_WHAT YOU NEED TO DO:_ Copy out the full listing exactly, omitting any picture it contains.

_COLLECTED MATERIAL:_
============================================================

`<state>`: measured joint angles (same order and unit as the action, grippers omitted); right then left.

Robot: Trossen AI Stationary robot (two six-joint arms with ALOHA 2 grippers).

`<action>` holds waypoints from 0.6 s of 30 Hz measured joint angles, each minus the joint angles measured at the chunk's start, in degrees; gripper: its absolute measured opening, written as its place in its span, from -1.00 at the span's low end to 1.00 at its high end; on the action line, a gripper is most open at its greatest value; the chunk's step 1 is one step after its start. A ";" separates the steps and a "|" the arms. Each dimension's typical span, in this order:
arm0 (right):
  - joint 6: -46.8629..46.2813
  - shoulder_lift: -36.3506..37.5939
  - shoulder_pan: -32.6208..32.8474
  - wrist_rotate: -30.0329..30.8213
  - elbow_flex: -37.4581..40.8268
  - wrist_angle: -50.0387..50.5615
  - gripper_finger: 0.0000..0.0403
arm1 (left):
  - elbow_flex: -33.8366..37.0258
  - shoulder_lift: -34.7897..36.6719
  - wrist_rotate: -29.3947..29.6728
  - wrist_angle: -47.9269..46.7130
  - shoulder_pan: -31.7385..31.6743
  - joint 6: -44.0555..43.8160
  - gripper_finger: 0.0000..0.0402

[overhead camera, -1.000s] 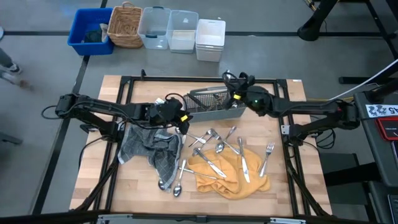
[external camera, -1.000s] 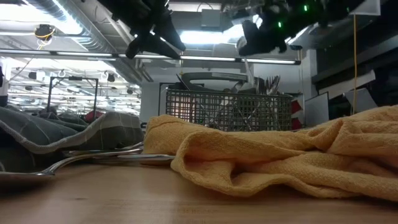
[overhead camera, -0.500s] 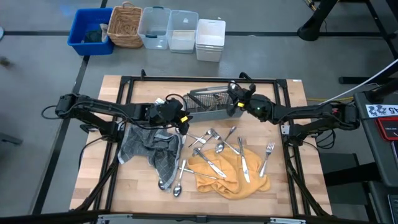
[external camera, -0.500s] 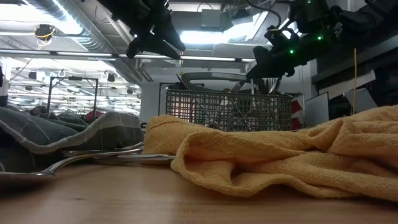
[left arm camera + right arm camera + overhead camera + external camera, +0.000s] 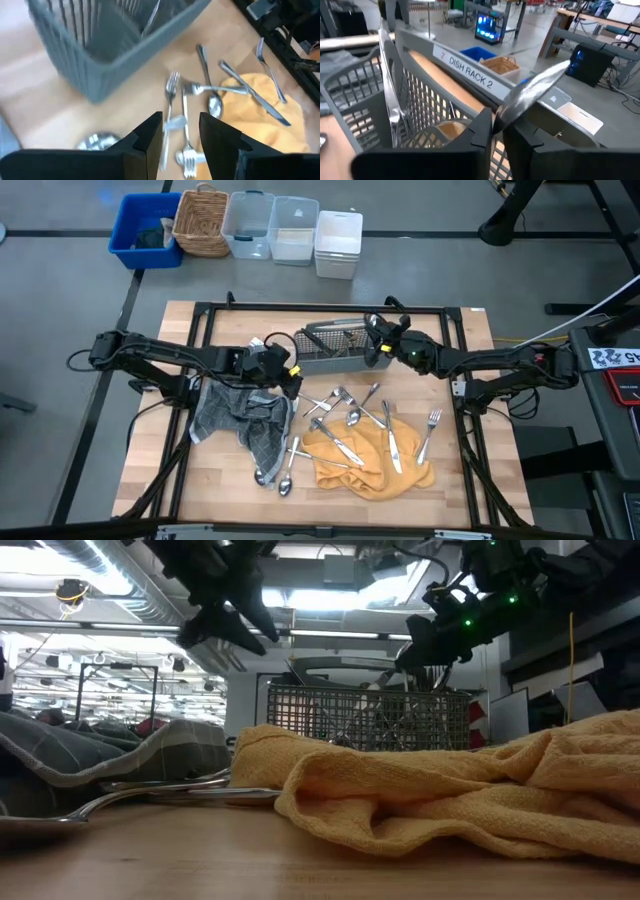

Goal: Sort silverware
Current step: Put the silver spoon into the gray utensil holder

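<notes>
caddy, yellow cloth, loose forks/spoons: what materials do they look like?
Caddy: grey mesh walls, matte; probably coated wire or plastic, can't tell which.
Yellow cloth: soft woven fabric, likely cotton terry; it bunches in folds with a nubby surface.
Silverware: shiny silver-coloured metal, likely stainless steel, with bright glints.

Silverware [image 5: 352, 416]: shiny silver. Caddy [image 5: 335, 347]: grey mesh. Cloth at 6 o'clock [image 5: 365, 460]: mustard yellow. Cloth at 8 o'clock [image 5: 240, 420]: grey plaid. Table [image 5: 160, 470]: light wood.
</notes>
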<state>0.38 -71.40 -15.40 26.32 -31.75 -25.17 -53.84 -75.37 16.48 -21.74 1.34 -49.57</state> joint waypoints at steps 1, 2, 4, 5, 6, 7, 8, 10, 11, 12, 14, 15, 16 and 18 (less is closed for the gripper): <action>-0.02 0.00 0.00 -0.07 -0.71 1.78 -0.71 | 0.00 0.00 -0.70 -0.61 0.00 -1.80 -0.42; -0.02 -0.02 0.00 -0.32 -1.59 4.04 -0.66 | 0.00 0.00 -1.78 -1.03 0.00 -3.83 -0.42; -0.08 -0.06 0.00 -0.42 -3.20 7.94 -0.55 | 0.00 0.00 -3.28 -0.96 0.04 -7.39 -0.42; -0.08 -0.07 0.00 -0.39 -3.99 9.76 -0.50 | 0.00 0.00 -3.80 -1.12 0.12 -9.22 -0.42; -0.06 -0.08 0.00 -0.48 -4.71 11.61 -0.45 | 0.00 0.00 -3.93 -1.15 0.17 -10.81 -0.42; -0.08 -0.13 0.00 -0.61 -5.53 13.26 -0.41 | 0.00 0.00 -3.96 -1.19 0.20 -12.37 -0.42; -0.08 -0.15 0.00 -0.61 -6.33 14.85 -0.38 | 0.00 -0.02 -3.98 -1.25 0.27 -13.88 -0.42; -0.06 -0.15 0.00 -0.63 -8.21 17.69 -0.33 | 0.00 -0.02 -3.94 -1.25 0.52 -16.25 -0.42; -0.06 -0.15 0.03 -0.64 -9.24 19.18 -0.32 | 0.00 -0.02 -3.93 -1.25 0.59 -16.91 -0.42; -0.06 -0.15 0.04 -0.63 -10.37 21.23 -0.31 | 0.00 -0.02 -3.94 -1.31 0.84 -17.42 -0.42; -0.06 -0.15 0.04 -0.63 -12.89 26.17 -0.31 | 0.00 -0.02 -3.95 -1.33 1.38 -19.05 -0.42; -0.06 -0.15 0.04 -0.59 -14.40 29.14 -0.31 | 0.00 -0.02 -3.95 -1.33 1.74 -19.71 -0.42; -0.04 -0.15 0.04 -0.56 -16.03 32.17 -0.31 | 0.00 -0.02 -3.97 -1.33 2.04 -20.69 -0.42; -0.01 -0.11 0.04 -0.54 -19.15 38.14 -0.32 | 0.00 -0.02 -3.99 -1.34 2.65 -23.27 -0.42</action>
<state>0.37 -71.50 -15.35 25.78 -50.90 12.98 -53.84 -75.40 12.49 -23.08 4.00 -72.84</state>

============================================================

_TASK ANSWER:_
`<state>`: measured joint angles (same order and unit as the action, grippers omitted); right then left.

Robot: Trossen AI Stationary robot (two six-joint arms with ALOHA 2 grippers).

`<action>` holds waypoints from 0.6 s of 30 Hz measured joint angles, each minus the joint angles measured at the chunk's start, in degrees; gripper: its absolute measured opening, written as its place in its span, from -1.00 at the span's low end to 1.00 at its high end; on the action line, a gripper is most open at its greatest value; the chunk's step 1 is one step after its start. A ";" separates the steps and a "|" the arms. Each dimension's typical span, in this order:
arm0 (right):
  - joint 6: -46.8629..46.2813
  - shoulder_lift: -36.3506..37.5939
  - shoulder_pan: -32.6208..32.8474
  - wrist_rotate: -30.0329..30.8213
  - elbow_flex: -37.4581..40.8268
  - wrist_angle: -50.0387..50.5615
  - gripper_finger: 0.0000..0.0403
arm1 (left):
  - elbow_flex: -33.8366..37.0258
  - shoulder_lift: -34.7897..36.6719
  - wrist_rotate: -29.3947..29.6728
  - wrist_angle: -47.9269..46.7130
  - shoulder_pan: -31.7385..31.6743
  - joint 6: -44.0555..43.8160
  - gripper_finger: 0.0000..0.0402

[overhead camera, -1.000s] 
[external camera, -1.000s] 
[overhead camera, -0.500s] 
[external camera, -0.500s] 
[left arm camera + right arm camera + overhead camera + external camera, +0.000s] 

Goal: Sort silverware
Current step: Put the silver spoon into the gray utensil holder

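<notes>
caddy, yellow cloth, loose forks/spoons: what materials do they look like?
Caddy: grey mesh walls, matte; probably coated wire or plastic, can't tell which.
Yellow cloth: soft woven fabric, likely cotton terry; it bunches in folds with a nubby surface.
Silverware: shiny silver-coloured metal, likely stainless steel, with bright glints.

Silverware [image 5: 352, 416]: shiny silver. Caddy [image 5: 335, 347]: grey mesh. Cloth at 6 o'clock [image 5: 365, 460]: mustard yellow. Cloth at 8 o'clock [image 5: 240, 420]: grey plaid. Table [image 5: 160, 470]: light wood.
</notes>
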<state>0.38 -71.40 -15.40 26.32 -31.75 -25.17 -53.84 -75.37 16.48 -21.74 1.34 -49.57</state> joint waypoints at steps 1, 2, 4, 5, 6, 7, 8, 10, 11, 12, 14, 15, 16 and 18 (less is closed for the gripper): <action>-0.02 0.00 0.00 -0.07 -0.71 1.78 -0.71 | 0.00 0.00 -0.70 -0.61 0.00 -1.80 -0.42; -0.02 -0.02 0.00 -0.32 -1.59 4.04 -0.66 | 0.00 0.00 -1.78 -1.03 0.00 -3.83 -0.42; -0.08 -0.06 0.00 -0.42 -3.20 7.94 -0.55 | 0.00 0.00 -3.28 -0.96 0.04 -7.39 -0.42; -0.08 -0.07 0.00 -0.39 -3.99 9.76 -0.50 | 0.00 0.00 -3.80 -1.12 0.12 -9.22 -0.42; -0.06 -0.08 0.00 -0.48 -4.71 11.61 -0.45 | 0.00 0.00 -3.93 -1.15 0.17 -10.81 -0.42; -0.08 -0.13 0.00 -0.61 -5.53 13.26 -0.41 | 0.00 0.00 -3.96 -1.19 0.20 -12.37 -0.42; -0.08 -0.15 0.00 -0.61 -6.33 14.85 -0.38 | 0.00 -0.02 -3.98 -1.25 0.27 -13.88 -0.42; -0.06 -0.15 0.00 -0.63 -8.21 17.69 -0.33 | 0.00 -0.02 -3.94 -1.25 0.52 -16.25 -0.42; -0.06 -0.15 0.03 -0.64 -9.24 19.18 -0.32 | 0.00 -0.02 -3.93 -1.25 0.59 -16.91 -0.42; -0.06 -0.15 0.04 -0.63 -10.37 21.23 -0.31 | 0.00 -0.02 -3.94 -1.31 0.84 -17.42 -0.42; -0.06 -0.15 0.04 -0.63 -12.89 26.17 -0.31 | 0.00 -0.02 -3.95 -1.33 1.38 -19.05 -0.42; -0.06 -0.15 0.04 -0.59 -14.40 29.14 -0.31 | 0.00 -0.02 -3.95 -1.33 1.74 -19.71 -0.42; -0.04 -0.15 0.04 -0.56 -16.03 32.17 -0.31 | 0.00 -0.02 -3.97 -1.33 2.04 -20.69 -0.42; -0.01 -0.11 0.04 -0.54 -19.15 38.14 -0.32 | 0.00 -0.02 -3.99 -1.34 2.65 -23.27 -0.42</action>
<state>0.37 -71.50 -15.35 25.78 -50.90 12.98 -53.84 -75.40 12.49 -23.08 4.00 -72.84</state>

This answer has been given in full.